**TASK:** Say how many lines below contain the word "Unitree". The number is the entire reply.

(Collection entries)
BEGIN

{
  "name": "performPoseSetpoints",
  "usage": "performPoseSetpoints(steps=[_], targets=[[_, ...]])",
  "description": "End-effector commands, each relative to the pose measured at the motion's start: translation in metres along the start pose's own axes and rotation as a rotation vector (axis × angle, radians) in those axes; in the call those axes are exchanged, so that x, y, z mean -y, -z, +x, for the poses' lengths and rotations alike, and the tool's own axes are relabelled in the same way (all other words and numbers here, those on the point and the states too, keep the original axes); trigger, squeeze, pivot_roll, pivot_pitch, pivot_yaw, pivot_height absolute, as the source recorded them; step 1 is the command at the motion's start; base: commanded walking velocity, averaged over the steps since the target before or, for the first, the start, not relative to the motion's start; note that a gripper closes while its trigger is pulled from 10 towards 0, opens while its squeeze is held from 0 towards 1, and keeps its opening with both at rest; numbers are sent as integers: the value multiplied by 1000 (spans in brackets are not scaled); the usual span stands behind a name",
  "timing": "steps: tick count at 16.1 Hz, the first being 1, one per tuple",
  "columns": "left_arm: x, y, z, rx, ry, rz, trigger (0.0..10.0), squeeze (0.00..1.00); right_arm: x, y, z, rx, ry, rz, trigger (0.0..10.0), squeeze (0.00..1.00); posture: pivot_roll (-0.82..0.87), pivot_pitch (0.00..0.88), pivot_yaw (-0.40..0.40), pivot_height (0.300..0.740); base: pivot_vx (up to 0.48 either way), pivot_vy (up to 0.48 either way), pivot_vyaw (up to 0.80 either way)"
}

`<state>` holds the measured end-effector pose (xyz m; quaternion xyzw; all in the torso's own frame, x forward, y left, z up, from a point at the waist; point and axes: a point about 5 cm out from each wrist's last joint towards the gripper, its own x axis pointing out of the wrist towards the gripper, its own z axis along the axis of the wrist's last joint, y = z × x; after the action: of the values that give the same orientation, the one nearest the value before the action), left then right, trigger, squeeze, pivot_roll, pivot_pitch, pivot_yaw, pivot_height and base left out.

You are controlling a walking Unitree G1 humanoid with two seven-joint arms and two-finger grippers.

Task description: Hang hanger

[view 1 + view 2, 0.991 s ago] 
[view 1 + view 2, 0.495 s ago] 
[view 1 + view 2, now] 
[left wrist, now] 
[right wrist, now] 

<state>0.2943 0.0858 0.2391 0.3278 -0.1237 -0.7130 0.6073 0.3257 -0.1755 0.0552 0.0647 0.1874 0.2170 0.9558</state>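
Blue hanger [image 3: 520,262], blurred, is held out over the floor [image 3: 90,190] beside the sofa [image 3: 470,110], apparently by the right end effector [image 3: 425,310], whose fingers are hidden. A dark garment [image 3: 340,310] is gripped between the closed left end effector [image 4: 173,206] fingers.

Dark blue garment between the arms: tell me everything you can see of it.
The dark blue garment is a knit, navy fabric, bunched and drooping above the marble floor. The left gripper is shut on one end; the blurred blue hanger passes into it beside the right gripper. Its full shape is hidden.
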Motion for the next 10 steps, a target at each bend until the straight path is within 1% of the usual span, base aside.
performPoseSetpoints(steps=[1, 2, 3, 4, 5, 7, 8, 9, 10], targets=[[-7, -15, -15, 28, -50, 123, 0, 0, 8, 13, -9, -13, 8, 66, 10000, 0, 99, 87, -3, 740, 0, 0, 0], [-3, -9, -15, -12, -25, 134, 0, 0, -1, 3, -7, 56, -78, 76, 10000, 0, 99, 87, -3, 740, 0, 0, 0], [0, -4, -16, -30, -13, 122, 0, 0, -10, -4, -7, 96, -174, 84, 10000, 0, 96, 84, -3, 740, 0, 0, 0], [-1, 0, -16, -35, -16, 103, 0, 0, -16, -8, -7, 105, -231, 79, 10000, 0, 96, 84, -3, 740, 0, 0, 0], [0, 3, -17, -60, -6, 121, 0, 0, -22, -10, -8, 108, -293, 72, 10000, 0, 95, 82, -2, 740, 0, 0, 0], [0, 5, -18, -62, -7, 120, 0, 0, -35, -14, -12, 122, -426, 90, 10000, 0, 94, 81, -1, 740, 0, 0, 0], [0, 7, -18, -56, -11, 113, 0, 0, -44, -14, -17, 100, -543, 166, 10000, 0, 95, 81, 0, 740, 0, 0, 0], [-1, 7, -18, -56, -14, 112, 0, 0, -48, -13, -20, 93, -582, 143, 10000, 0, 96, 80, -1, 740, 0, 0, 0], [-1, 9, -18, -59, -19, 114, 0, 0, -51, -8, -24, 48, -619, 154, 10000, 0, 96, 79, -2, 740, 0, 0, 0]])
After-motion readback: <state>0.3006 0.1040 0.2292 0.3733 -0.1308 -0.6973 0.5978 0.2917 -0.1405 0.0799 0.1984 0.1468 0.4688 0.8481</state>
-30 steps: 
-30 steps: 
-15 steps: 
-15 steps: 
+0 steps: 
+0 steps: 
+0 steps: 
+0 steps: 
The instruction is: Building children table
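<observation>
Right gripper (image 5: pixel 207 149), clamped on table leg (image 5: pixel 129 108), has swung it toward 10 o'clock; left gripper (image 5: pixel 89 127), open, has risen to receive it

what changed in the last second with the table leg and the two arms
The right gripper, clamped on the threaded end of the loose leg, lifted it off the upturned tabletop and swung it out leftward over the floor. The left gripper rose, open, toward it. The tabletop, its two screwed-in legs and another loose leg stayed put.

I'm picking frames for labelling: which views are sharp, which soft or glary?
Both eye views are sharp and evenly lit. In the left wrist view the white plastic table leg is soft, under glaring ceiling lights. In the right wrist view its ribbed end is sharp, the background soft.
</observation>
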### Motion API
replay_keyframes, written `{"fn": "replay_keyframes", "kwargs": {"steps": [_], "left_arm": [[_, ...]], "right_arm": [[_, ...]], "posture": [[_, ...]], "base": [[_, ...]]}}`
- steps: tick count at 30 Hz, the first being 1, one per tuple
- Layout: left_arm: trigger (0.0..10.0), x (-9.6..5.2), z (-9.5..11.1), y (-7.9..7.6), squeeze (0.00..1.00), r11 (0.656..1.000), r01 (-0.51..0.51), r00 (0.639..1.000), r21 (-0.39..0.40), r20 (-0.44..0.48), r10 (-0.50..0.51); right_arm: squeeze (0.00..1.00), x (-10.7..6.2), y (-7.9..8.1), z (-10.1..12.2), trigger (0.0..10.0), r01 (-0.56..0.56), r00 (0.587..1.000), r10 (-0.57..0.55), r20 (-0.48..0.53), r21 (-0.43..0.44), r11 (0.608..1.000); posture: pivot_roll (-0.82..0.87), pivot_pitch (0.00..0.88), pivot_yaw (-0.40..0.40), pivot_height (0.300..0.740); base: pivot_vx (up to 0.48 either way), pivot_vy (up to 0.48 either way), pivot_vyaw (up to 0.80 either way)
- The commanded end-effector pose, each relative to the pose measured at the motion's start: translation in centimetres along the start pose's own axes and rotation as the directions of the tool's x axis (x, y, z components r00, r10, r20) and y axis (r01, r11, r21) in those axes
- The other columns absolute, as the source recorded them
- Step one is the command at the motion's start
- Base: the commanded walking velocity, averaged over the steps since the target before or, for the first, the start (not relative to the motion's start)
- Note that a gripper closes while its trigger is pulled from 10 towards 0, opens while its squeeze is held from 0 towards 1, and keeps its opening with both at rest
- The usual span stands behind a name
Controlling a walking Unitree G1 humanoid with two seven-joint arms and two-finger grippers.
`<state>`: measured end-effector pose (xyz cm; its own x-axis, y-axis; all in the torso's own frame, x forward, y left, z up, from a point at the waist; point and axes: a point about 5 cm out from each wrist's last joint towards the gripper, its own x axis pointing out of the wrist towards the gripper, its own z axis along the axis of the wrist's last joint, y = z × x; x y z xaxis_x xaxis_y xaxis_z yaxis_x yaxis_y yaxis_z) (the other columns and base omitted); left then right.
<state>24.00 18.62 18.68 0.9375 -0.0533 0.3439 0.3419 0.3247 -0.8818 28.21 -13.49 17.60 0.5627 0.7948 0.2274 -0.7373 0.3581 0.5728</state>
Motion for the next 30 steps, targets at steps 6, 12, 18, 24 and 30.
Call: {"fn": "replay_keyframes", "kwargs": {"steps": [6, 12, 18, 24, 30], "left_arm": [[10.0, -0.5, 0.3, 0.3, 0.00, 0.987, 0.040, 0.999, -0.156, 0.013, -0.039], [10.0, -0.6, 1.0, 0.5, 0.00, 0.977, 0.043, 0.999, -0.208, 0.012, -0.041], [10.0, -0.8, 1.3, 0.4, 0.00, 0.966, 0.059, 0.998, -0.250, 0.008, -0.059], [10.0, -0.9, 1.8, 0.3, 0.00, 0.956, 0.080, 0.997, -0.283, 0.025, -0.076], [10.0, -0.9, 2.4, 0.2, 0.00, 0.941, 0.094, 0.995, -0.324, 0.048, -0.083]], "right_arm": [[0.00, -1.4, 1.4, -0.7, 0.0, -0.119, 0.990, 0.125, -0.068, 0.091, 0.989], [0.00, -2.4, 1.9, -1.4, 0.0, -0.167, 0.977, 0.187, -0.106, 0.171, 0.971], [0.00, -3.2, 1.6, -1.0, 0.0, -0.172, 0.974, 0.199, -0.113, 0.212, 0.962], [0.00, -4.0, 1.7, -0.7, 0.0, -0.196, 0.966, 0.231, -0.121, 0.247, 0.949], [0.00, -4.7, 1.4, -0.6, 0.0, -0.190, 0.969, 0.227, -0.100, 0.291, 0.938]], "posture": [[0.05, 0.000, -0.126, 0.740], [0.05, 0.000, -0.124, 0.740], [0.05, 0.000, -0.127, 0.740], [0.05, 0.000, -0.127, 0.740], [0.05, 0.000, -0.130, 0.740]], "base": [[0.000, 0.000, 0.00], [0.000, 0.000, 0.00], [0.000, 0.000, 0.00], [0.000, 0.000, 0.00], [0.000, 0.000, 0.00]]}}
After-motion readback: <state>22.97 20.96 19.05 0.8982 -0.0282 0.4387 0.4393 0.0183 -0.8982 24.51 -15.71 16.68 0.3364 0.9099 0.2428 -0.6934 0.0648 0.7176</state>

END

**RESULT FOR THIS EXERCISE:** 2